■ Task item: Give only the number of lines in the data that include the string "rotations".

[Supplied entries]

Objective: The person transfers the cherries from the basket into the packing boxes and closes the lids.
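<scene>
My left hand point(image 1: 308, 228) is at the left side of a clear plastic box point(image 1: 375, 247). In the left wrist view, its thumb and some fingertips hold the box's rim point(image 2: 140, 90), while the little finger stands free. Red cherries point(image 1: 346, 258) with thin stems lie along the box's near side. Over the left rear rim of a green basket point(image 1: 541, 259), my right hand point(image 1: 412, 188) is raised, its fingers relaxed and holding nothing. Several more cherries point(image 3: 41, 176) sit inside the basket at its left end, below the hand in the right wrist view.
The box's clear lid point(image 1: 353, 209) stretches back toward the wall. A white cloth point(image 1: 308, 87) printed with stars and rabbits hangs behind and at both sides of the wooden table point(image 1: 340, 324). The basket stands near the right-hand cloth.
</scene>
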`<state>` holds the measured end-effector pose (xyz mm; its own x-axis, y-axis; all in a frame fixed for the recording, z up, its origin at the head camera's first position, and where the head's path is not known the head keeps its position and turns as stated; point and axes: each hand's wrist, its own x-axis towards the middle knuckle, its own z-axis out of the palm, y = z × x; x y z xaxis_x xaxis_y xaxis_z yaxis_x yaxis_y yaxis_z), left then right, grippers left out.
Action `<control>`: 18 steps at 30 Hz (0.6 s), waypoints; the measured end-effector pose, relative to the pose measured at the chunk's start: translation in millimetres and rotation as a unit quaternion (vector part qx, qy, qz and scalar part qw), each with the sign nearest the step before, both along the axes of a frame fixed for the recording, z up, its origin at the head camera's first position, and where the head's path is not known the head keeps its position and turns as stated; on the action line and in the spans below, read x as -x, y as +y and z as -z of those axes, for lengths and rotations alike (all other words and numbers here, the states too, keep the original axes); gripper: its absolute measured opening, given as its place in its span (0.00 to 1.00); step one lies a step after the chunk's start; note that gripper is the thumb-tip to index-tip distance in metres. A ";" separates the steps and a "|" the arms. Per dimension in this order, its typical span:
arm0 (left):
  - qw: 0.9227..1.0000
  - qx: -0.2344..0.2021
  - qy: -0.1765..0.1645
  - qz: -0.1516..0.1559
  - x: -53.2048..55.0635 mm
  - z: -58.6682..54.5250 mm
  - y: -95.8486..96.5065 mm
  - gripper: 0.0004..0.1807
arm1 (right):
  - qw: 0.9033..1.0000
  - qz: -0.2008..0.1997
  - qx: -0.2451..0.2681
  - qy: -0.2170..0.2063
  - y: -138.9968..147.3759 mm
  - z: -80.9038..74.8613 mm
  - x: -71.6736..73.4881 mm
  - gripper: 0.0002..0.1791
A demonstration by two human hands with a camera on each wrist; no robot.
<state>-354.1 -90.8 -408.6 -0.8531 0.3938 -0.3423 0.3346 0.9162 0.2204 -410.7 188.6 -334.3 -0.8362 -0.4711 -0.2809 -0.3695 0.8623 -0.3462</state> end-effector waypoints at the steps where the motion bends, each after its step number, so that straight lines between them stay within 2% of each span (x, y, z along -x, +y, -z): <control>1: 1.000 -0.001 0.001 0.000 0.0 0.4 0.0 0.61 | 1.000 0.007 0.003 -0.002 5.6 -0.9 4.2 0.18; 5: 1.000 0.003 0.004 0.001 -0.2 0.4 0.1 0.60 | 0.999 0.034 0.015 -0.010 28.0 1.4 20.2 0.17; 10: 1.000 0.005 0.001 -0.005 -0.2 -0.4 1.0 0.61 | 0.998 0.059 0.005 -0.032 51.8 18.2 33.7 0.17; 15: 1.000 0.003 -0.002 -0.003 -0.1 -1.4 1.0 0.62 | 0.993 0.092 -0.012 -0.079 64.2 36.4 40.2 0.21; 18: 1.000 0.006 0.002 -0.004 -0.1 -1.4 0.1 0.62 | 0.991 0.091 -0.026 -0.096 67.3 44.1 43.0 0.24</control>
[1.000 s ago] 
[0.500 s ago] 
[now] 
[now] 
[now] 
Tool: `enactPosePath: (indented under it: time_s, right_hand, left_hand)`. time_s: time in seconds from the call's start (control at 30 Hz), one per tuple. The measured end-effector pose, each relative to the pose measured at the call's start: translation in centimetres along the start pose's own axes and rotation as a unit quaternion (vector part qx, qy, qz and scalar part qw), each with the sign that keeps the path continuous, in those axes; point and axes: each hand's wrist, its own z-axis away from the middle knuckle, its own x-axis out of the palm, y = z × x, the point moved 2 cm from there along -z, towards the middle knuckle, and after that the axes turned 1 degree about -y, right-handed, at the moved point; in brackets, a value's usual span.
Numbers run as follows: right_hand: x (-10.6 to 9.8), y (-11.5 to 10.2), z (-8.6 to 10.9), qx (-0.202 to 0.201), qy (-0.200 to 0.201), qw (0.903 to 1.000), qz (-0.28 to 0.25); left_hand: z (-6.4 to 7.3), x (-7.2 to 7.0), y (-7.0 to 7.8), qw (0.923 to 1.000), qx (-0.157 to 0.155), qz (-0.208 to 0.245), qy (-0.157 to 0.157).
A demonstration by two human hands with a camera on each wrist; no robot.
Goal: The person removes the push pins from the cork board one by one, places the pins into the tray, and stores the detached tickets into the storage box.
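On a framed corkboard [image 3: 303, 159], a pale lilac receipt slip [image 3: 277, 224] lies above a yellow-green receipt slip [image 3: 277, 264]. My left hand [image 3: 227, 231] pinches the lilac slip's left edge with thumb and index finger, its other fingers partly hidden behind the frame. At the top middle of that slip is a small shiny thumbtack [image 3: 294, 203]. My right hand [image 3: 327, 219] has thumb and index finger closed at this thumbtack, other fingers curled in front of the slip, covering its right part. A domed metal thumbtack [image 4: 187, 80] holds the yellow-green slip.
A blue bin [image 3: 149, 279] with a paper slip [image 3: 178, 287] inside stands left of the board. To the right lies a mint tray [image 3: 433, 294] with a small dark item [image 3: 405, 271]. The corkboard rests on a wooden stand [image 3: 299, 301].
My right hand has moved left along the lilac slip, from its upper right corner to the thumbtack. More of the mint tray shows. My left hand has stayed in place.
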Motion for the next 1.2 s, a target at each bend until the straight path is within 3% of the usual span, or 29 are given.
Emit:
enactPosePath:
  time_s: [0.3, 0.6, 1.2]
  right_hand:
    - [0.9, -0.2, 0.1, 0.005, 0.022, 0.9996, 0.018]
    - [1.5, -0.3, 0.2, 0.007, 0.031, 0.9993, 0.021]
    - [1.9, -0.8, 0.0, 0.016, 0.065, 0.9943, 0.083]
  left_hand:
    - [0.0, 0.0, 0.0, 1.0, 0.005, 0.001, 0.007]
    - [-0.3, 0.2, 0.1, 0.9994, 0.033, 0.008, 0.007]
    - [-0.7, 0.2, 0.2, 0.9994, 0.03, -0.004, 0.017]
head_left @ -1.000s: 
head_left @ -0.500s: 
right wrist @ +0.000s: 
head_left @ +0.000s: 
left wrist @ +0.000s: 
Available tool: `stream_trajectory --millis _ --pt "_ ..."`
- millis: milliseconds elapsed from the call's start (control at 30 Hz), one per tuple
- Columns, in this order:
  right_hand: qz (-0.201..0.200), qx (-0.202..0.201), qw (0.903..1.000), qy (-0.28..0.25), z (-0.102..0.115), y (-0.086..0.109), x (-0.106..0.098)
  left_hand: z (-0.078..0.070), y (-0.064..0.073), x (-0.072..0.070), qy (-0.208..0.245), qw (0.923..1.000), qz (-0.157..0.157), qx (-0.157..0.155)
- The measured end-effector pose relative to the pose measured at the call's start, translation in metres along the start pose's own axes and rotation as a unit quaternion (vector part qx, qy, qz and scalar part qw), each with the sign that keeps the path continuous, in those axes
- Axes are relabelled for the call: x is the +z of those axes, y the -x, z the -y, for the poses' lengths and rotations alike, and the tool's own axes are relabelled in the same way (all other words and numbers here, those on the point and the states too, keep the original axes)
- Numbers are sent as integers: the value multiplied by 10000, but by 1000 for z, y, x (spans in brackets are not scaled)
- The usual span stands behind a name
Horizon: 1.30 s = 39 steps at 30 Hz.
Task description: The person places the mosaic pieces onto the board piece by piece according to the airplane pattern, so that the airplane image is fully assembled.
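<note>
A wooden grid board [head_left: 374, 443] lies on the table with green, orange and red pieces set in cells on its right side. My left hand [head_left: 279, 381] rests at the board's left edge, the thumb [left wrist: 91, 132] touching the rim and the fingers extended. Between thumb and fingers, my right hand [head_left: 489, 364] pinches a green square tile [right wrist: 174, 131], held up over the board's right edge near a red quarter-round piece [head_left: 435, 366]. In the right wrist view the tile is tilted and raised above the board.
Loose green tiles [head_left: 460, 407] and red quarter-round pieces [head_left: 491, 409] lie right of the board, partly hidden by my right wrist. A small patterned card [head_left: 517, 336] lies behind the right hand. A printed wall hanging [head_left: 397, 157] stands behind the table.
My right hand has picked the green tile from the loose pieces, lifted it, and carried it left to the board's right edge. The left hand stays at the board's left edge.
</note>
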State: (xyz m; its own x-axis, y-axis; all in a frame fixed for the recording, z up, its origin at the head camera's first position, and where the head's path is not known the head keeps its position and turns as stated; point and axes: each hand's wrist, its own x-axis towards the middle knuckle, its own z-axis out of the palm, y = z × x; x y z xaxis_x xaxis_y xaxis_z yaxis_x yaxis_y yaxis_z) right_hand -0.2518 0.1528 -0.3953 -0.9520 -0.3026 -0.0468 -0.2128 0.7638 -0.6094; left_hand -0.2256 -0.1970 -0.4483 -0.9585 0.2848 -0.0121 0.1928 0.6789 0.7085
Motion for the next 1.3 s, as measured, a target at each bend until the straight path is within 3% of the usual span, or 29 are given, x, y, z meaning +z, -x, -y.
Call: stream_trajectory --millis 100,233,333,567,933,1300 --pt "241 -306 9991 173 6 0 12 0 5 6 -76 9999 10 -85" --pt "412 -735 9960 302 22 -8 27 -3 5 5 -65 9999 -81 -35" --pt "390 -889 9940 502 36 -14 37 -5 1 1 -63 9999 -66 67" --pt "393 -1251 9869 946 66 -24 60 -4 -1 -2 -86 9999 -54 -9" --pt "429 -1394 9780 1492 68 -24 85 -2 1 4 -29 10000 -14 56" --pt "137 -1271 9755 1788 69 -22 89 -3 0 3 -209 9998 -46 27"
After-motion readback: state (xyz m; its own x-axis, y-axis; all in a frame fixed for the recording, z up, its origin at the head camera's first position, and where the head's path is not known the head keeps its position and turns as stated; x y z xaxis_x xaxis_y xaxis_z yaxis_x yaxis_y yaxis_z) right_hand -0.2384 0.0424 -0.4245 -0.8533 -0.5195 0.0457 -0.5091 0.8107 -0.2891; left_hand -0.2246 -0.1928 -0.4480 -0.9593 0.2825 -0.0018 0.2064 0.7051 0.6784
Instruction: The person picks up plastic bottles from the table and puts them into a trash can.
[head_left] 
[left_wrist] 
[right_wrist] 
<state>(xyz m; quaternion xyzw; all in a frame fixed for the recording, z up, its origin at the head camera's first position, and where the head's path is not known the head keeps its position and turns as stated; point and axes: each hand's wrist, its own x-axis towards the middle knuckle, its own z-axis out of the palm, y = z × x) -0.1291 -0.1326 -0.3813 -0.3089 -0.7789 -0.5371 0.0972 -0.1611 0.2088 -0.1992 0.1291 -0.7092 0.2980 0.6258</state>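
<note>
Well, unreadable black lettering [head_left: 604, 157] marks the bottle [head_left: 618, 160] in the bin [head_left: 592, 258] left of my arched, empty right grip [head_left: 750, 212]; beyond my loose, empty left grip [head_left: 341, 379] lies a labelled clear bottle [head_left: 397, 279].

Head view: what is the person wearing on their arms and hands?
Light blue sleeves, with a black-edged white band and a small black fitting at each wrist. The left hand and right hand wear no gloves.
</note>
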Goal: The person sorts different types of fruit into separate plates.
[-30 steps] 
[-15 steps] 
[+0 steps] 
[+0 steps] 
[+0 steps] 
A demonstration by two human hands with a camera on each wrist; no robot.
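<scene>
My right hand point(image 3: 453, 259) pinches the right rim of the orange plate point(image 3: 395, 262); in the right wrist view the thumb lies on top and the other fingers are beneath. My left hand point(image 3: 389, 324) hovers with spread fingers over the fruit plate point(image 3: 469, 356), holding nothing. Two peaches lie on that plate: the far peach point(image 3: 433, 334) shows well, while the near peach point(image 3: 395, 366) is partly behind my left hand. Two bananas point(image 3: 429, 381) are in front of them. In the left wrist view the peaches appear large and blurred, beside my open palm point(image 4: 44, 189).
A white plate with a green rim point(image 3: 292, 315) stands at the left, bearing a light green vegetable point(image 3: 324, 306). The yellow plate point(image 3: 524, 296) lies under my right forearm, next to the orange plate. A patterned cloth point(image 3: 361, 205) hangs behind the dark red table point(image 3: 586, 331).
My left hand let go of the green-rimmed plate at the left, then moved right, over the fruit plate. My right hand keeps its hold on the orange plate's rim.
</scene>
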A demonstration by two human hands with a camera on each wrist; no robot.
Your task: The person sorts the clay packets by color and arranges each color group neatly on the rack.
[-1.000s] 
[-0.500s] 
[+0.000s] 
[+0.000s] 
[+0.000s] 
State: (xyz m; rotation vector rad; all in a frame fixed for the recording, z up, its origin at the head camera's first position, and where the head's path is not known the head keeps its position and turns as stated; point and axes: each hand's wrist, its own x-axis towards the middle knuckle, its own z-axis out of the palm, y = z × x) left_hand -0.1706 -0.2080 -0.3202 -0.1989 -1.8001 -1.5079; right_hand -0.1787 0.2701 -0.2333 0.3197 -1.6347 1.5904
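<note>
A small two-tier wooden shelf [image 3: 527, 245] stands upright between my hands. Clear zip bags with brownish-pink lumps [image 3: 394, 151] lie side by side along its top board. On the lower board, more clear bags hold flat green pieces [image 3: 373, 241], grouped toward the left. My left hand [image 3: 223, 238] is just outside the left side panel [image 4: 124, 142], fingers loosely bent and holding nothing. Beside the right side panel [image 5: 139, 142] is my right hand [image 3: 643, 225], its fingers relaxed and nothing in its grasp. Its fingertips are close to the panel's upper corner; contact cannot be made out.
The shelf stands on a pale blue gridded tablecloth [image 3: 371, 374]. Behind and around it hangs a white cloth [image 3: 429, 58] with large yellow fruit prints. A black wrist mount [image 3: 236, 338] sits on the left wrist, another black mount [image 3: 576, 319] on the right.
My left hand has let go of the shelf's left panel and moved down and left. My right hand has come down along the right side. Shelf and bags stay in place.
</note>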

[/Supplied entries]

■ Output for this exercise: 2